A Gerald: I think it basically comes down to regardless of what happens, we’re just into playing the music. I know that sounds cheesy, but it doesn’t matter; we’re just having a good time.

A Steve: Ultimately, all I wanna do is travel. If music is my vehicle to do that, then I’m happy.

A Gerald: I think it’s the biggest thrill when you go out of town and play, you have all these people that really dig your music. You want to say you do it for yourself, and you ultimately do it for yourself, but it’s always a nice little pat on the back when you can go “Wow, it’s cool that other people can relate to what I’m thinking about too.”

A Steve: If you’re honest, you’ll connect with people. You can see through fake real quick – there’s a lot of it. I don’t think there’s as much as there used to be. The whole business of music has turned upside down; there’s not just one or two ways of doing things, there’s so many ways of doing things and being successful at it.

The “P” Word

A Gerald: It’s kind of scary, because punk rock kind of got to the music like fifteen years later, and now people don’t even want to say it’s punk rock.

A Steve: It’s become commercially acceptable. It’s like, Green Day – are they not the Buzzcocks? It’s time, you know?

[Right at that very moment, the tape ran out in the middle of a heated discussion about the Seattle-inspired feeding frenzy of the late eighties]

The “S” Word

A Steve: [speaking about the record industry] They were signing a band a week for like eight months, just saturating Seattle with shit. But then, there were so many good bands that started there and brought attention there, that just disbanded – or they start releasing their stuff after it’s already dead, but it’ll sell. I mean, there are so many good bands that came out of there before anything even happened. Look at Candlebox. People swear up and down they’re from Seattle; they’re from, like, San Fransisco, or San Diego, they just moved to Seattle.

A Gerald: Ultimately, you’re gonna have people that are gonna look deeper than other people. Not that it really matters where a band’s from, but you have people like us that would go, “well, they’re jumping on the Seattle bandwagon”, but then you have your average guy who doesn’t care; he just hears some radio station playing this band.

A Steve: The thing that’s bad is that they never actually discover the best shit in the world, because they won’t look past the shit.

Q I think plenty of people have figured out that Seattle is not the cultural barometer of the United States, though.
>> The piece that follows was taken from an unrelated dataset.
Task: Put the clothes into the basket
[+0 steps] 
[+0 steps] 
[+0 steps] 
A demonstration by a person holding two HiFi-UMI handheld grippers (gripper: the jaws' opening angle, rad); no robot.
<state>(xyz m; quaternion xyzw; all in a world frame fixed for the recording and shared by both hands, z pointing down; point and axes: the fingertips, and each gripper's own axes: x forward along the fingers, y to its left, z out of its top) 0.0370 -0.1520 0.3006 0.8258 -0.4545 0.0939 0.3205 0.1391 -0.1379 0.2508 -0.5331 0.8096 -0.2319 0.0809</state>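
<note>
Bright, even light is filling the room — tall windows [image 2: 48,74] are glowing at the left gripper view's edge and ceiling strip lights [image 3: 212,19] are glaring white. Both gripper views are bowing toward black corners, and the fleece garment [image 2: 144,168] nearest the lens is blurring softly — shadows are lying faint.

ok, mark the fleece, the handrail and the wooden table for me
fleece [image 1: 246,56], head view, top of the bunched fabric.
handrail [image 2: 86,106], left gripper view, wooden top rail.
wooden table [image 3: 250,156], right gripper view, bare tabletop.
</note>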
I mean, not everyone is pledging allegiance to MTV.

A Steve: People listen to Pearl Jam and think that Pearl Jam was the first incarnation of that band, whereas Green River was totally ignored.
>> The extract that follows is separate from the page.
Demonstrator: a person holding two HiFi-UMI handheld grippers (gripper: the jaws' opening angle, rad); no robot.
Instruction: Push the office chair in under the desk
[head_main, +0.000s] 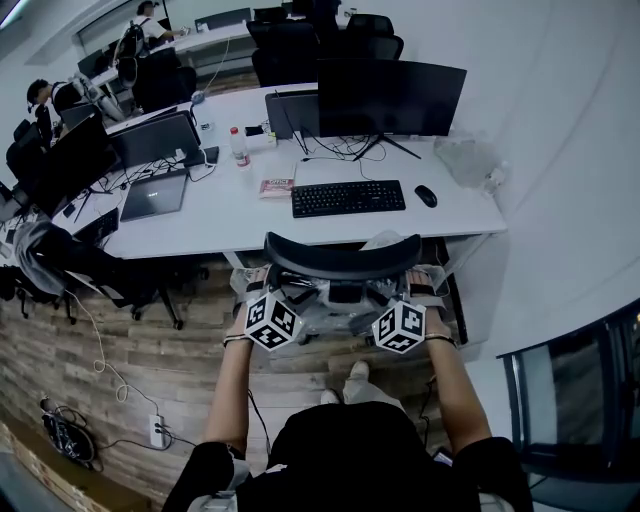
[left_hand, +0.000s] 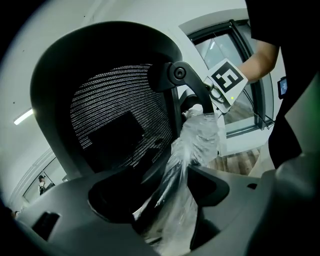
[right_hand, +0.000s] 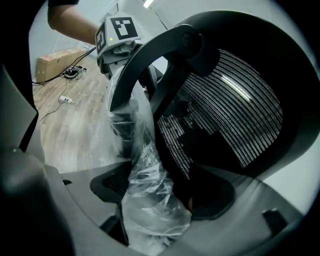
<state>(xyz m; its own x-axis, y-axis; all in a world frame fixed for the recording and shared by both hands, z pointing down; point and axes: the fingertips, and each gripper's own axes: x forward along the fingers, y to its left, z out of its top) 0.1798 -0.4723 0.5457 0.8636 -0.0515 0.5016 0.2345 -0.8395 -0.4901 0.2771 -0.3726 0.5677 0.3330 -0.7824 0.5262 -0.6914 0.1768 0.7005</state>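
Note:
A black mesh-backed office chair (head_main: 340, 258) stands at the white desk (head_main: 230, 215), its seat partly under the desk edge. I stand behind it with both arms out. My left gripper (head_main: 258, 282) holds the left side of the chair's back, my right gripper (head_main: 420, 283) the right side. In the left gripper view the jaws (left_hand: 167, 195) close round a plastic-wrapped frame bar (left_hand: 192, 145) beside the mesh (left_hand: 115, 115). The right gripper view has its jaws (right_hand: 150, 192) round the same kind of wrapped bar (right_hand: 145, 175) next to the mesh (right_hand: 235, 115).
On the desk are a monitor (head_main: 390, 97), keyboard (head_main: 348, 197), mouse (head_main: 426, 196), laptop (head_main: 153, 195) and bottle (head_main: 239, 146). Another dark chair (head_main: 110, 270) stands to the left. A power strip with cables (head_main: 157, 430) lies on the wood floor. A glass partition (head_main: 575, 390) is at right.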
Q But on the other hand, putting a city on the map at any point in time is going to create some sense of history, even if people don’t pick up on it right away. In Tampa, for instance, you’ve got a couple of bands who have already been signed, and plenty more where they came from if people are paying attention.
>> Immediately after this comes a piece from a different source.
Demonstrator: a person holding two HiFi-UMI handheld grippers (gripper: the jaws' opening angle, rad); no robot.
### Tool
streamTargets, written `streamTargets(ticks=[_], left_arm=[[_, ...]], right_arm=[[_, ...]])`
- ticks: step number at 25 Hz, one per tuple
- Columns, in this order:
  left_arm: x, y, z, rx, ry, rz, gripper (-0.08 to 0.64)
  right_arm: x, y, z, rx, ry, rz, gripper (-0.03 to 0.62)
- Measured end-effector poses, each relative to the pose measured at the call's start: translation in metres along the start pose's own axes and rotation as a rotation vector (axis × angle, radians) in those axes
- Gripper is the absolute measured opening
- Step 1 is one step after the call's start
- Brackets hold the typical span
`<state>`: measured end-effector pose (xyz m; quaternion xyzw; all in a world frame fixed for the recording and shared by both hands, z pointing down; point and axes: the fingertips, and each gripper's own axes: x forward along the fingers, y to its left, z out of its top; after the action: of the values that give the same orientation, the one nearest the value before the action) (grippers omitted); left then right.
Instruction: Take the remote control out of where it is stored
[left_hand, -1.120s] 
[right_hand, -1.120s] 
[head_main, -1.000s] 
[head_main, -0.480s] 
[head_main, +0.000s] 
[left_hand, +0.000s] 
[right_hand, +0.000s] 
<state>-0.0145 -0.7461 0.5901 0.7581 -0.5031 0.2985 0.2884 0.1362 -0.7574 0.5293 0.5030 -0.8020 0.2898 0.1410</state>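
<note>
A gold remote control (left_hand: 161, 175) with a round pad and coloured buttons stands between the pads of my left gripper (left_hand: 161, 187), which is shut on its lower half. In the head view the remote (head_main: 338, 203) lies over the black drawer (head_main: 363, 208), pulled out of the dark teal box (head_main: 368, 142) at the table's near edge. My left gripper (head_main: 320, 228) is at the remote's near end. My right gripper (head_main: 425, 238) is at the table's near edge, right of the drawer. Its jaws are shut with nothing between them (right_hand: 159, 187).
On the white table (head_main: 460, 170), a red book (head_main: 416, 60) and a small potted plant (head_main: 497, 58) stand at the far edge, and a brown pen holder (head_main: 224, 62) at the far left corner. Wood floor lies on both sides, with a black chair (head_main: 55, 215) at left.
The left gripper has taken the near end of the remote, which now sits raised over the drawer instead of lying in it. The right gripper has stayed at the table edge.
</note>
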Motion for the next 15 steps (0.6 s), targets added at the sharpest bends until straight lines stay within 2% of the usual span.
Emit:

A Gerald: Well that could be interesting – you know I used to think it would be great to get a great scene going in Tampa, but every scene’s getting exploited. You had Seattle, then all of a sudden Chapel Hill is the next Seattle, then San Diego is the next Seattle, you know? Why does it matter where a band’s from? If a band’s good, they’re good. There’s so many bands out there, there’s so many bands just like us, just like every other band that’s out there, doing it, in every small town in America.